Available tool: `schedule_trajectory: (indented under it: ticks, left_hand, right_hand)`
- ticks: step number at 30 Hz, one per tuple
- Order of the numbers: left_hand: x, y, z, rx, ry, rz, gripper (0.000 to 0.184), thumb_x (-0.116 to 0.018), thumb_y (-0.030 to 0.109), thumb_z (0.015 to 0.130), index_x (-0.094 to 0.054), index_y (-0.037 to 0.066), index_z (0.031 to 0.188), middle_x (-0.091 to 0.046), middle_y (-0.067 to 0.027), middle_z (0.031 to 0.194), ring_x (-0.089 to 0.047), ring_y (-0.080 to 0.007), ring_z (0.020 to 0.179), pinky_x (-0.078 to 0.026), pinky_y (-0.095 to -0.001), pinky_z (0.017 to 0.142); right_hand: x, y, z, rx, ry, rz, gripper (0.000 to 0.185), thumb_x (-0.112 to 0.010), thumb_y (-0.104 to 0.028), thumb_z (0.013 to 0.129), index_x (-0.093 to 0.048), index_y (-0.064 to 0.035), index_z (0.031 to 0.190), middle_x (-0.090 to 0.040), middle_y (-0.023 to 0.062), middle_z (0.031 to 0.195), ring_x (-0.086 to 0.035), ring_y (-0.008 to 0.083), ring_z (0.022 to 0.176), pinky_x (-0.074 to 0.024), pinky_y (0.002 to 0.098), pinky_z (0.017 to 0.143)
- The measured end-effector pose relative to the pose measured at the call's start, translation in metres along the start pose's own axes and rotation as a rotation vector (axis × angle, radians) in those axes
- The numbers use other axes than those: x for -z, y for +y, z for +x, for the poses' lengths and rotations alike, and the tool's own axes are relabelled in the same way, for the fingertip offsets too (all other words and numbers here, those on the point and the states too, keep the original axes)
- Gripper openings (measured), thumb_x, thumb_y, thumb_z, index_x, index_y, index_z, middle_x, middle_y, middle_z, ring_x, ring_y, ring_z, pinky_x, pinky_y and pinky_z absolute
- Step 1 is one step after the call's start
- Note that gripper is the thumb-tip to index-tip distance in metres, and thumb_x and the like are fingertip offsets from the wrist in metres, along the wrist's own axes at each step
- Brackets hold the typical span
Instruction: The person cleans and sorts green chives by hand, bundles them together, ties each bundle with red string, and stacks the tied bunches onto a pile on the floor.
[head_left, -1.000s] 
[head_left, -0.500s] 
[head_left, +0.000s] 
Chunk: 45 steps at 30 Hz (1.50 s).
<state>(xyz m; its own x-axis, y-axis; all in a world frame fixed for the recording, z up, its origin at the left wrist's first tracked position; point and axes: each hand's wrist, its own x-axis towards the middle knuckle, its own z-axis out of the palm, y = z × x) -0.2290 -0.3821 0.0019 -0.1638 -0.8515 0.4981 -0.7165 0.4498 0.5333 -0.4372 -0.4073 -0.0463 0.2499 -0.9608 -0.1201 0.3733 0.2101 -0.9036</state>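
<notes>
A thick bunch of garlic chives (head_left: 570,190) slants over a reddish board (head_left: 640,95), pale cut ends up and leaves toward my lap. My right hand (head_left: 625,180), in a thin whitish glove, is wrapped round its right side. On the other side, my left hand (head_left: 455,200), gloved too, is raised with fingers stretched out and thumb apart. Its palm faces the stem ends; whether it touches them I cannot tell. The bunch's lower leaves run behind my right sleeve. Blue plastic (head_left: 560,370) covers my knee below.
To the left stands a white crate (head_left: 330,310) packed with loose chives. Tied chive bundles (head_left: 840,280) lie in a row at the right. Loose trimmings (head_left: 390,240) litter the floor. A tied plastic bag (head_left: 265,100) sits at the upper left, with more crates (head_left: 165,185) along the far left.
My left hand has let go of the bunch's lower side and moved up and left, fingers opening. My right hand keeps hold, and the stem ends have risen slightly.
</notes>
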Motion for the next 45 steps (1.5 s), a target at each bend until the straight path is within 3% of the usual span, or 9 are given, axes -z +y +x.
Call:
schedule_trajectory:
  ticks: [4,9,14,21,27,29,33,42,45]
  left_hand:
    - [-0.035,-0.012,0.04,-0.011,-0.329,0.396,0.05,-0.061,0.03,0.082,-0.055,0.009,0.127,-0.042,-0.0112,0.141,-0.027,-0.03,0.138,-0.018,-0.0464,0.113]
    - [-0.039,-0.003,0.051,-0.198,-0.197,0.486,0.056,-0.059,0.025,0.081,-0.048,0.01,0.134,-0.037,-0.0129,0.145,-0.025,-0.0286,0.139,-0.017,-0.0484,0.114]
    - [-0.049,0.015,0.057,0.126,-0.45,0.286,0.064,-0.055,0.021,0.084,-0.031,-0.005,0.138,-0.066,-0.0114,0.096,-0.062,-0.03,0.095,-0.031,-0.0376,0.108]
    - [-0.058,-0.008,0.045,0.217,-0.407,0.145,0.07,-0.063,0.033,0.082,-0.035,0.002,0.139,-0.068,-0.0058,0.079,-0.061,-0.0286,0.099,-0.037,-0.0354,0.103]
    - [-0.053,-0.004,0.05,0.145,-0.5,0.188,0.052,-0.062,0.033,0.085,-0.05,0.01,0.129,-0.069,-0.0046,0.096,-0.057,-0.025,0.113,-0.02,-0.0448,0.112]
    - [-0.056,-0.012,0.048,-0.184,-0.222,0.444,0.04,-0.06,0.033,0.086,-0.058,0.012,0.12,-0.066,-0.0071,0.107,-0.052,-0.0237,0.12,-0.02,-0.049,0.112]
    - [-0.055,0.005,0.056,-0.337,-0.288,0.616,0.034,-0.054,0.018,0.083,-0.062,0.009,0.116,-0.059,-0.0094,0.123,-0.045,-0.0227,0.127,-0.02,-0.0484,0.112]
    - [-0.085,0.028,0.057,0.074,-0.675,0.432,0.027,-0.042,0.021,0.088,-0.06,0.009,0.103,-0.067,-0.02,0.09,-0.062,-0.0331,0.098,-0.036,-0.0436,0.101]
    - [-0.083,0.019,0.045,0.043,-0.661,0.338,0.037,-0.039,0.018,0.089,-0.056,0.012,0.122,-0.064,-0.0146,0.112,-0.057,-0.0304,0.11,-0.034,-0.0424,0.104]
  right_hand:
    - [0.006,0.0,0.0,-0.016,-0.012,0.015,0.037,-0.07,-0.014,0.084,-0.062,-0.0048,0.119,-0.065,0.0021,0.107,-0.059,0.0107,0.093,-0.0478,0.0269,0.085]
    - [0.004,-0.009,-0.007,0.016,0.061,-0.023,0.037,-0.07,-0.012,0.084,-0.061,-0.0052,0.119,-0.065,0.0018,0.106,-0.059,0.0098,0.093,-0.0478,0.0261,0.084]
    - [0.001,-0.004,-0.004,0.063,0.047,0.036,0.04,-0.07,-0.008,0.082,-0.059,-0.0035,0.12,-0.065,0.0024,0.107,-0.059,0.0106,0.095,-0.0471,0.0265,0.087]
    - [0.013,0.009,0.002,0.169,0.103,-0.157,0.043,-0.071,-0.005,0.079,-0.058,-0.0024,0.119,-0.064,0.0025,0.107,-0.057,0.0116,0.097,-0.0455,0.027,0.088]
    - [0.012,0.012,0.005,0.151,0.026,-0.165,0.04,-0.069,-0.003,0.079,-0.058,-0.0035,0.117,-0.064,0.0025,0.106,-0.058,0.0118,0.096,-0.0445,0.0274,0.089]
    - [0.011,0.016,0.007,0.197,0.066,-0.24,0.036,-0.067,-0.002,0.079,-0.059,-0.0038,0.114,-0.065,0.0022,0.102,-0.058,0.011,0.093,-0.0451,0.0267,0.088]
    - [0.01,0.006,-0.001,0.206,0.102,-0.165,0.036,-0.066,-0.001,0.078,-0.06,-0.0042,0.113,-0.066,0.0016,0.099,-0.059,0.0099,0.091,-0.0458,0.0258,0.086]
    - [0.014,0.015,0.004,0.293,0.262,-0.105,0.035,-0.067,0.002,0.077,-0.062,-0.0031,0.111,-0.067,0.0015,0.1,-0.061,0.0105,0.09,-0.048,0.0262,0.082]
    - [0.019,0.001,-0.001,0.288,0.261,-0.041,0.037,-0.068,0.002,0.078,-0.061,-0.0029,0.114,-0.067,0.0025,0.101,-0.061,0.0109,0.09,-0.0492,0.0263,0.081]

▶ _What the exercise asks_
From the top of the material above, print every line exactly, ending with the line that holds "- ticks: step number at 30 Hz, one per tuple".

▶ _Solved problem_
Available tool: `schedule_trajectory: (indented under it: ticks, left_hand, right_hand)`
- ticks: step number at 30 Hz, one per tuple

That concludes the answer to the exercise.